General

Integrated Project Delivery

Also known as: IPD

A delivery method where owner, designer, and contractor share a single multi-party contract with shared risk and reward.

Integrated Project Delivery (IPD) puts the owner, architect, and general contractor under a single multi-party agreement with shared financial risk and reward. The team agrees on a target cost. If the team beats the target, savings are shared. If the team exceeds the target, losses are also shared (often capped at the design and contracting fees). The structure aligns incentives across parties that traditional delivery puts in adversarial positions.

IPD requires high trust, mature partners, and contracts the parties have actually read. It works best on complex projects with high coordination demands (hospitals, advanced manufacturing) where the cost of misalignment is large. It does not work on commodity work where the owner just wants the lowest price. Tools that support IPD include: integrated BIM models, collocated project teams, weekly cross-discipline coordination meetings, and open-book accounting visible to all parties.

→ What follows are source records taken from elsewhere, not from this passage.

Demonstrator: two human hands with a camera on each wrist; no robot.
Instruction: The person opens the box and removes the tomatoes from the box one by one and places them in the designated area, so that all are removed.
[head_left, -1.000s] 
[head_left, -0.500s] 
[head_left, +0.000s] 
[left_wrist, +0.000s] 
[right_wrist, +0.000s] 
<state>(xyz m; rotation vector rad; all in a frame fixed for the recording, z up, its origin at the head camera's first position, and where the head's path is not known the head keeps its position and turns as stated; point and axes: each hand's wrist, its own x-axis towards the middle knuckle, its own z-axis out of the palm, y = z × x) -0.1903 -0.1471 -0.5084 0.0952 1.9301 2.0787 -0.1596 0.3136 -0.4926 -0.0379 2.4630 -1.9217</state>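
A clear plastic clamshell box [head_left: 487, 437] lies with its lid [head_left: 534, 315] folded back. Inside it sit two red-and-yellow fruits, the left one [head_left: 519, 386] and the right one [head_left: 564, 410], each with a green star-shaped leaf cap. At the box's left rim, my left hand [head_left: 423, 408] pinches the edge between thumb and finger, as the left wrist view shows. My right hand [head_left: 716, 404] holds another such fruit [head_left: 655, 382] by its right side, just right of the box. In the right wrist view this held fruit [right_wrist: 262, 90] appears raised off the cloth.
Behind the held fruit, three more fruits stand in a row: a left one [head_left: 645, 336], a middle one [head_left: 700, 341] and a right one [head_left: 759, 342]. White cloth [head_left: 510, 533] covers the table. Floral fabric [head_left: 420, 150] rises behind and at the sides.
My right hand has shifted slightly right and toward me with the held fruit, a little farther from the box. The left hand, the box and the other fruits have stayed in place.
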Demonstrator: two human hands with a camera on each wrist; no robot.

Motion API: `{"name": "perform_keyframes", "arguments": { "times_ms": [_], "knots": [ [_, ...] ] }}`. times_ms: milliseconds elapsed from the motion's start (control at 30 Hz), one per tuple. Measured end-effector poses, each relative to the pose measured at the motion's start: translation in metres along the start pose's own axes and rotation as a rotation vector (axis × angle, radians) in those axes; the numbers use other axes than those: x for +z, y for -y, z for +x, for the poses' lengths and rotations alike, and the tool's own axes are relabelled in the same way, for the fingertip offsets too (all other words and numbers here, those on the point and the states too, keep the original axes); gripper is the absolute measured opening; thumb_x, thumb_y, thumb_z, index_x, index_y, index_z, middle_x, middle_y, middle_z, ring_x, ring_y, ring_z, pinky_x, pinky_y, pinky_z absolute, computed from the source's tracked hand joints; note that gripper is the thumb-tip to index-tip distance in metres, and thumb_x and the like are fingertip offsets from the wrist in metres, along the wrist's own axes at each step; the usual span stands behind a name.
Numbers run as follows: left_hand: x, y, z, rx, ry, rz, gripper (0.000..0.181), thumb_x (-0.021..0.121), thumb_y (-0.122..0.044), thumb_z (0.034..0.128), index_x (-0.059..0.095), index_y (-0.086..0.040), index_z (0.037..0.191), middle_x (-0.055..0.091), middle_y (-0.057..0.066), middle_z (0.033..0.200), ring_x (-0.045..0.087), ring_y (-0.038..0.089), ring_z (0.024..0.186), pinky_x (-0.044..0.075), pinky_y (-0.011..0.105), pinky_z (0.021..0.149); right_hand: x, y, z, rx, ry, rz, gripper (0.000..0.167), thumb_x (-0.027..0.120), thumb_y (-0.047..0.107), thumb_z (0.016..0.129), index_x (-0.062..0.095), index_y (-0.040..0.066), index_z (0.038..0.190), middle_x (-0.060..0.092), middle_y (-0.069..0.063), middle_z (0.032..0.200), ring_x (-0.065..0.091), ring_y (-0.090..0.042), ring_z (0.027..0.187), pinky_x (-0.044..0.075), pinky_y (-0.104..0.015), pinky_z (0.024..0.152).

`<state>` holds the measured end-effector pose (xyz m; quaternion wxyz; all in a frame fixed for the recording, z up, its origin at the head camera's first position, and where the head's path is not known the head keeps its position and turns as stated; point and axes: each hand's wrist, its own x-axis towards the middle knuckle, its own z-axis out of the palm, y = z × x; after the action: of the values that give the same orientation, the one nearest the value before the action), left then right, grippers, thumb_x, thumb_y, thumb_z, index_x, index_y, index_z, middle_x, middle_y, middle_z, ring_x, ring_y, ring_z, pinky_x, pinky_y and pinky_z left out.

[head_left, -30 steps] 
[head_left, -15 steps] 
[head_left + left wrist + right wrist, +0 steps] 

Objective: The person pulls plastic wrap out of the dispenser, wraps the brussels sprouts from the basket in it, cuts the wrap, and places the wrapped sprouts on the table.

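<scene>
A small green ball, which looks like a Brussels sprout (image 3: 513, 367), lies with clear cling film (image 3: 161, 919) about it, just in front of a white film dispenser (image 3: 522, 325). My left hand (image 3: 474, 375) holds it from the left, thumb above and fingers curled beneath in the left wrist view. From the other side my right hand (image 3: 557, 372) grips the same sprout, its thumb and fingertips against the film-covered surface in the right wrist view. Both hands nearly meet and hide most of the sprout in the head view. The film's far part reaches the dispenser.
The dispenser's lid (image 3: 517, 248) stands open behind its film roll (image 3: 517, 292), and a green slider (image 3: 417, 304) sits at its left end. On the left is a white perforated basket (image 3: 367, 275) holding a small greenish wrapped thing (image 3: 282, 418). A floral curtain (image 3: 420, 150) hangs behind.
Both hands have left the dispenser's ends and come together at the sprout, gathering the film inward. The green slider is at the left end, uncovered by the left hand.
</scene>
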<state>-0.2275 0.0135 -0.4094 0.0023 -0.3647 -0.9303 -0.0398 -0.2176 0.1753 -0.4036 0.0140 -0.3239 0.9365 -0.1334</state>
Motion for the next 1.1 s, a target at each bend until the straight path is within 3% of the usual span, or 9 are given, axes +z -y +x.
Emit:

Frequently asked questions

How does IPD differ from CMAR or design-build?+

CMAR has separate owner-designer and owner-CM contracts; the CM holds construction risk only. Design-build wraps design and construction under one entity but the owner is still external. IPD puts owner, designer, and contractor in a single multi-party contract with shared risk and reward.

When is IPD the right delivery method?+

On highly complex projects (hospitals, advanced manufacturing) where coordination matters more than price competition, where the parties have worked together before or have explicit alignment skill, and where the owner is willing to negotiate target cost rather than competitively bid.

Why isn't IPD more common?+

It requires trust, mature partners, sophisticated owners, and lawyers willing to write multi-party contracts. Most projects default to DBB or design-build because they are simpler to procure. IPD remains a small fraction of overall construction volume despite the alignment benefits.